É conveniente elucidar que a
diferença entre os dois tipos de inadimplência é relevante apenas no segundo
caso, o absoluto, no qual resta caracterizado que o credor deixou de ter
interesse útil na prestação avençada que tinha a receber, sendo que pode
recursar a receber a entrega ou o pagamento em atraso, ou de outra forma, ou em
outro lugar, assim, poderá desfazer a relação obrigacional que tinha com
devedor por meio de resolução contratual ex vi artigo 395 CC.
O devedor só terá a
prerrogativa de se desfazer da relação, desobrigando-se dos compromissos
assumidos, em circunstâncias muito específicas, amparadas por outro instituto
do direito de obrigações, a saber, a onerosidade excessiva, conforme prevista
nos artigos 478 e seguintes do Código Civil brasileiro.
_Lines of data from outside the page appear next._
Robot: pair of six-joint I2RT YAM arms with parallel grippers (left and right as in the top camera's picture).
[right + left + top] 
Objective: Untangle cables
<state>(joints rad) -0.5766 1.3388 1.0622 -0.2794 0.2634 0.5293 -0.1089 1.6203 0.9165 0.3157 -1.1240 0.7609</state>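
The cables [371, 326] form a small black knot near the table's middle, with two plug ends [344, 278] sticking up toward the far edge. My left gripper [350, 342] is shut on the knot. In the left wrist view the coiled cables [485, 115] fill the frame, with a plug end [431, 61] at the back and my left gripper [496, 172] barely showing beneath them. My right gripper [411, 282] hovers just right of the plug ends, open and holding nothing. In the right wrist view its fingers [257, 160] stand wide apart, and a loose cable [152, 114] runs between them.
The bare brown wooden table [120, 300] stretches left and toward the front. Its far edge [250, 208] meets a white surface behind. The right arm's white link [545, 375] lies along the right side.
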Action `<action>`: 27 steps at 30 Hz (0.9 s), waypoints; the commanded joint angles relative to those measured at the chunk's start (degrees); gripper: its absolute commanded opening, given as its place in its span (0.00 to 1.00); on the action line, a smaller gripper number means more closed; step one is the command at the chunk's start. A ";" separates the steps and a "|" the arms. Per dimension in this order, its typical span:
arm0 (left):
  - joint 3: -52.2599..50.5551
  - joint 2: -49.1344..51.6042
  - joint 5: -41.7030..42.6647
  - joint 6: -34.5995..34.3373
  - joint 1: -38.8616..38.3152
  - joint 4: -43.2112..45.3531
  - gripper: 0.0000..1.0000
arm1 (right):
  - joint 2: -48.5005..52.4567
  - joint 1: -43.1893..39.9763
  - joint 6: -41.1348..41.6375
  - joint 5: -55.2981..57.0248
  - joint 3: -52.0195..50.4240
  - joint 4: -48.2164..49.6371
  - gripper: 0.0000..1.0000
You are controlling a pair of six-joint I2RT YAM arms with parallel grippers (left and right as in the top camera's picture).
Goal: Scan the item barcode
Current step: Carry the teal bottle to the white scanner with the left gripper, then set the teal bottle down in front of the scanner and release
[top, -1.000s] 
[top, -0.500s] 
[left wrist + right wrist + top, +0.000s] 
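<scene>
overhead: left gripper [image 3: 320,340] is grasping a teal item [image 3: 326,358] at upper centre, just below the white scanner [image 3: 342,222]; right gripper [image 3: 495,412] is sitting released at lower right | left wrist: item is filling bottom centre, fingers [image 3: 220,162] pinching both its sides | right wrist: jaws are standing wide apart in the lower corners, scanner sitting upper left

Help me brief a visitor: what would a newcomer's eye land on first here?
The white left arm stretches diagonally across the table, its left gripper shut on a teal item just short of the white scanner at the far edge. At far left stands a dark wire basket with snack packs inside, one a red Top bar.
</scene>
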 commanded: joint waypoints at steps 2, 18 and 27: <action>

Realmente, para o devedor se
desobrigar diante de eventual situação de impossibilidade de cumprimento do que
lhe compete, há pressupostos que devem ser preenchidos: o contrato deve ser de
execução continuada ou diferida, e, em virtude de acontecimentos
extraordinários e imprevisíveis, a prestação deve ter se tornado excessivamente
onerosa, com a parte credora ficando em posição de extrema vantagem.
A força maior e o caso
fortuito são, portanto, institutos de direito previstos para utilização
justamente em situações de crise, e que podem ser invocados pelo devedor em sua
defesa desde que concretamente verificáveis como fator externo ao devedor e impeditivo
ao regular cumprimento de obrigações contratualmente assumidas, com disciplina
legal estabelecida há tempos no direito brasileiro, inclusive sobre as exceções
cabíveis.
A pandemia de coronavírus causou muitos efeitos e trouxe tanto para a saúde do povo brasileiro como para o funcionamento dos contratos e negócios jurídicos que devem ser revistos de forma a viabilizar a melhor composição[1] dos conflitos de interesses.